Firda mendengus. "Ngarep."
Okta dan Diva saling bertatapan dengan tatapan yang tak Firda mengerti. Keduanya terlihat sedikit menahan tawa namun tak kunjung berucap apa-apa.
Firda melirik sebentar ke arah laki-laki berkaki panjang, dada bidang, berambut cepak tipis dengan rahang yang tegas, juga menggunakan kaos putih dipadukan kemeja flanel tidak dikancing. Dia berdiri tak jauh dari meja Firda. Memperhatikan tawanya sangat membuat Firda bertambah miris karena nyatanya Firda jatuh cinta setengah mati pada manusia dingin. Manusia yang telah mengajak Firda berpacaran dengan cara paling aneh selama hidup Firda.

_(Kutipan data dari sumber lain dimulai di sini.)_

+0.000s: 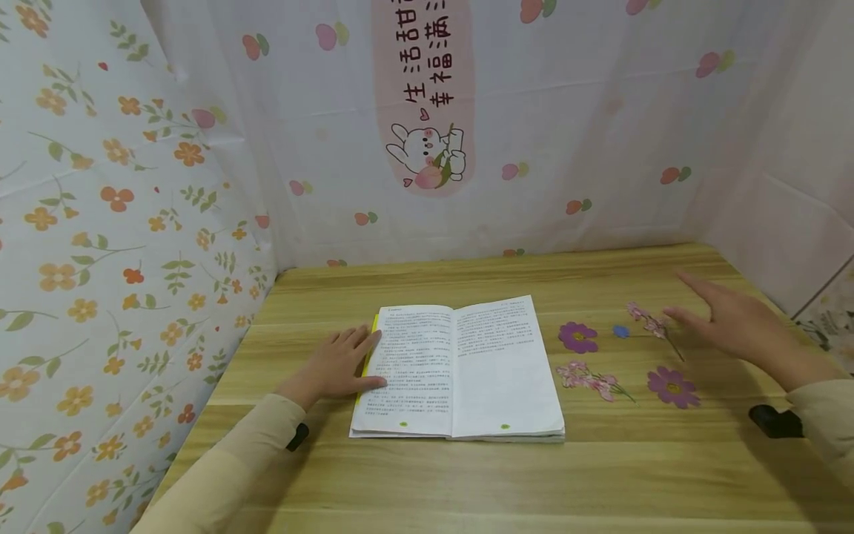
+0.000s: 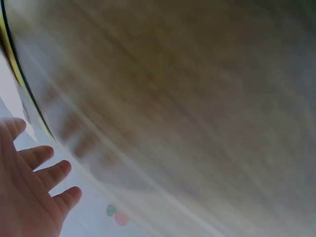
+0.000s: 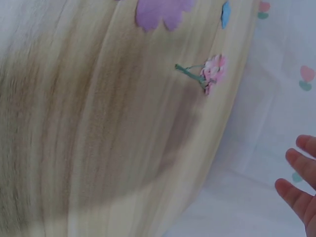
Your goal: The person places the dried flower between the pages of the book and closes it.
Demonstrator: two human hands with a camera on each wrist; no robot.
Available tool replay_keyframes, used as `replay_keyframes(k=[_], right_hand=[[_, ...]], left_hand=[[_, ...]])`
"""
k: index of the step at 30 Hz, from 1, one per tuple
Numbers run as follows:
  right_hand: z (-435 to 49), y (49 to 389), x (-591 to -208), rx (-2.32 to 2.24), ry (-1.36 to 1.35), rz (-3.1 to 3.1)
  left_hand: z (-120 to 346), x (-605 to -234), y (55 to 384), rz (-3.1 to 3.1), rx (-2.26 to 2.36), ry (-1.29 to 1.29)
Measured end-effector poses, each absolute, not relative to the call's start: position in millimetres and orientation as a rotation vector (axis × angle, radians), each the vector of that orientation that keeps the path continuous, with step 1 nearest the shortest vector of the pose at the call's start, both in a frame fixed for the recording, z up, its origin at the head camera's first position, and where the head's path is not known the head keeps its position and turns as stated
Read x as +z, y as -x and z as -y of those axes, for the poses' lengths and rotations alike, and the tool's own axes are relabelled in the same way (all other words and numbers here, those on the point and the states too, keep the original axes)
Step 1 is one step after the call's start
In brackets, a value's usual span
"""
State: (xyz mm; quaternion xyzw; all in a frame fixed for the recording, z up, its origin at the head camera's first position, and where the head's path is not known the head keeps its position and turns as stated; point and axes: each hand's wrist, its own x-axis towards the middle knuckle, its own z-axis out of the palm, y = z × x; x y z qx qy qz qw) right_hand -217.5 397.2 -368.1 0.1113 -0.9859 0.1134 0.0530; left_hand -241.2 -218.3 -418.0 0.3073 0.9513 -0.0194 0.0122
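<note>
An open book (image 1: 497, 371) with printed pages lies on the wooden table, its yellow cover edge showing at the left. My left hand (image 1: 336, 365) rests at the book's left edge, fingers spread and thumb over the page margin. In the left wrist view the same hand (image 2: 32, 182) shows its fingers apart. My right hand (image 1: 743, 326) hovers above the table at the right, fingers extended and holding nothing. Nearest to it is a pink flower sprig (image 1: 649, 320) with a thin stem. In the right wrist view only some fingertips (image 3: 289, 190) show.
Between book and right hand lie two purple flowers, one (image 1: 578, 337) beside the book and one (image 1: 674, 387) nearer me, a small blue flower (image 1: 621, 331) and another pink sprig (image 1: 594, 380). Patterned curtains (image 1: 567, 133) rise behind the wooden table (image 1: 467, 482) and at both sides.
</note>
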Motion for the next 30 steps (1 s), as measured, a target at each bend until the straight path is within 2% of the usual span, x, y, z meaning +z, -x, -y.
replay_keyframes(k=[19,30], right_hand=[[-413,234,-387,0.657,-0.209,3.051],[-419,244,-406,1.013,-0.041,3.106]], left_hand=[[216,-424,241,-2.891,-0.033,-0.836],[216,-426,240,-2.89,0.002,-0.841]])
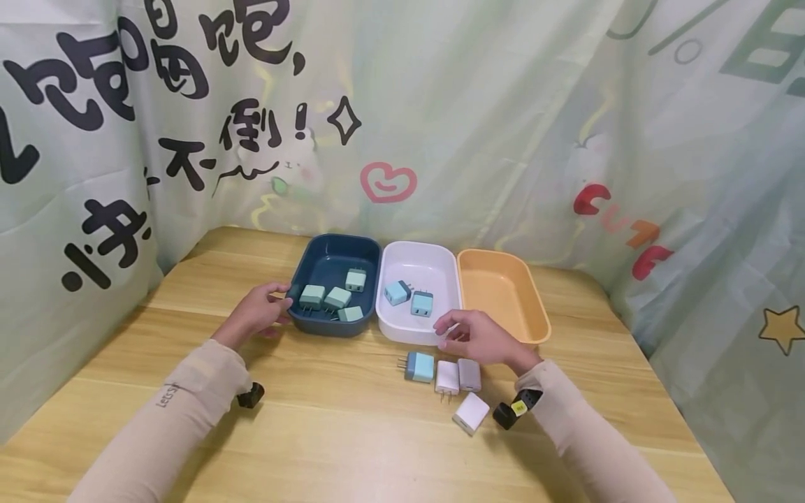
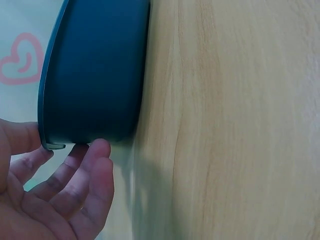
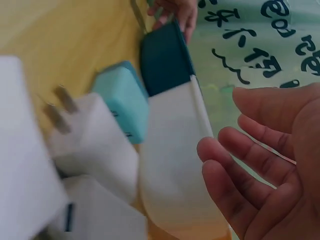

"Ada juga gue kali yang nangis darah." Bibir Firda mulai manyun dan konstan mewek. "Perlu di rukiyah nggak sih gue?" Suara mewek Firda semakin jadi walaupun mata sama sekali tak berkaca-kaca.
"Aduh bucin banget sih! Nggak cocok, Fir! Cari yang lain aja, banyak yang mau kok," kata Okta sambil memaksa Firda untuk diam.
"Terus ngapain dong gue dua tahun sama dia? Jagain jodoh orang?" Firda semakin manyun. Kesal sendiri dibuatnya.
"Ya, nggak semua yang datang dalam hidup kita tuh ditakdirkan untuk menetap. Kadang emang garis hidupnya Cuma ditakdirkan untuk sekedar mampir," sahut Diva sok bijak yang langsung disambut melongo oleh Firda dan Okta. "Udeh deh, nggak usah alay. Kalau gak betah, putusin aja! Se-simple itu loh."
Firda memasamkan wajah. "Tapi kan gue sayang."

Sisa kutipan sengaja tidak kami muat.